Open-pit blasting — the single industrial input now rationing Kazakhstan's mining expansion.
Open-pit blasting — the single industrial input now rationing Kazakhstan's mining expansion.

Disclosure. Gliese Capital is completing an 80,000-tonne-per-annum emulsion explosives facility in Kazakhstan, described in the final section of this article. This analysis is therefore written by an interested participant in the market it describes, and readers should weigh it accordingly. Key sources are listed at the end; figures identified as estimates are the author's own calculations on stated assumptions.

Somewhere in central Kazakhstan this morning, a mine that has everything is waiting. It has an investment-grade sovereign above it, a signed offtake behind it, a fleet of 200-tonne haul trucks idling on the ramp, and a resource statement thick enough to stop a door. What it does not have is an allocation of bulk emulsion, the explosive charge that turns an orebody into ore. Until that arrives, everything else it owns is scenery.

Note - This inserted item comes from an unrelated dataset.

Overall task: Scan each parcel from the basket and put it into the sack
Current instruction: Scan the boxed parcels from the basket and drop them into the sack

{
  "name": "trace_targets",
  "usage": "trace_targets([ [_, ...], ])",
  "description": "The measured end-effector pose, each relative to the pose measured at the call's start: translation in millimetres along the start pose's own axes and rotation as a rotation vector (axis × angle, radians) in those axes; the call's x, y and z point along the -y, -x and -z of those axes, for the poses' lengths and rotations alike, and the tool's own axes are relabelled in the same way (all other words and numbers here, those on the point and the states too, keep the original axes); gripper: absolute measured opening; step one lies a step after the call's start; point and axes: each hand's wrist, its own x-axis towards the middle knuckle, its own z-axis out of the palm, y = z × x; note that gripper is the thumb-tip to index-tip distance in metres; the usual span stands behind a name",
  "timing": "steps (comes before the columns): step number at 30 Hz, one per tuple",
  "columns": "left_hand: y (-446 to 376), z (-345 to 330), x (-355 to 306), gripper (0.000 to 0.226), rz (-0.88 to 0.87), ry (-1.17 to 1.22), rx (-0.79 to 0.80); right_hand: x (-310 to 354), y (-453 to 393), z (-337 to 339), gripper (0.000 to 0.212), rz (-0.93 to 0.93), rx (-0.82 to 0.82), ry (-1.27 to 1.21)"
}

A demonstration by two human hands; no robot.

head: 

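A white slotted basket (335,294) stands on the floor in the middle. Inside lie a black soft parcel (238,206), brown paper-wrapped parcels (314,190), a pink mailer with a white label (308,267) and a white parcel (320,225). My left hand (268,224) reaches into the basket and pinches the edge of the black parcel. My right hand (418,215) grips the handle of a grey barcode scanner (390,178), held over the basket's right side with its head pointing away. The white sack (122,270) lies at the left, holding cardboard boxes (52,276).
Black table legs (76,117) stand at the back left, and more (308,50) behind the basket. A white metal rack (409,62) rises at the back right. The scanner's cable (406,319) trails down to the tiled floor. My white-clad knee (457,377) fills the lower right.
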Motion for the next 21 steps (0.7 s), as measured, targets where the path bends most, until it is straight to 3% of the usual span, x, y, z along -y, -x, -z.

Every mineral security briefing written in the past eighteen months has fixed its gaze on the same handful of commodities: rare earths in Africa, lithium in the Atacama, cobalt in the Congo. Almost none has asked the more prosaic question that decides whether any of Kazakhstan's rock ever leaves the ground at all. You cannot mine what you cannot blast. In a country now rated investment grade by all three major agencies, the right to blast has quietly become the scarcest commodity of all.

This is not a story about geology. Kazakhstan has never had a resource problem. It is a story about a single, unglamorous industrial input that a security-linked licensing regime keeps in very few hands, that as a practical matter cannot be bought abroad, and that a booming economy is now consuming faster than the domestic industry can supply. Gold mines cannot expand on schedule. Fertiliser complexes queue for the same blasted rock. Copper deposits worth billions sit waiting on a resource nobody outside the country is currently permitted to sell them. Call it the last bottleneck in an otherwise remarkably open economy.

An Economy Re-Rated

Start with the headline numbers, because they are extraordinary by any regional standard. Kazakhstan's economy grew by 6.5 per cent in 2025, according to preliminary data from the Bureau of National Statistics, its fastest expansion in over a decade, driven by industry, transport, construction and trade rather than the oil windfalls that used to do the heavy lifting. Foreign direct investment reached USD 20.5 billion for the year, up 14.4 per cent on 2024, with the government reportedly targeting USD 25.5 billion in 2026. Government debt sits at around 23 per cent of GDP, roughly half the median for the country's rating category. Gross foreign-currency reserves ended 2025 at USD 65.4 billion, swollen by gold's rally, which now accounts for about 72 per cent of the pile, while the National Fund's foreign assets reached USD 63.9 billion: close to USD 130 billion between them.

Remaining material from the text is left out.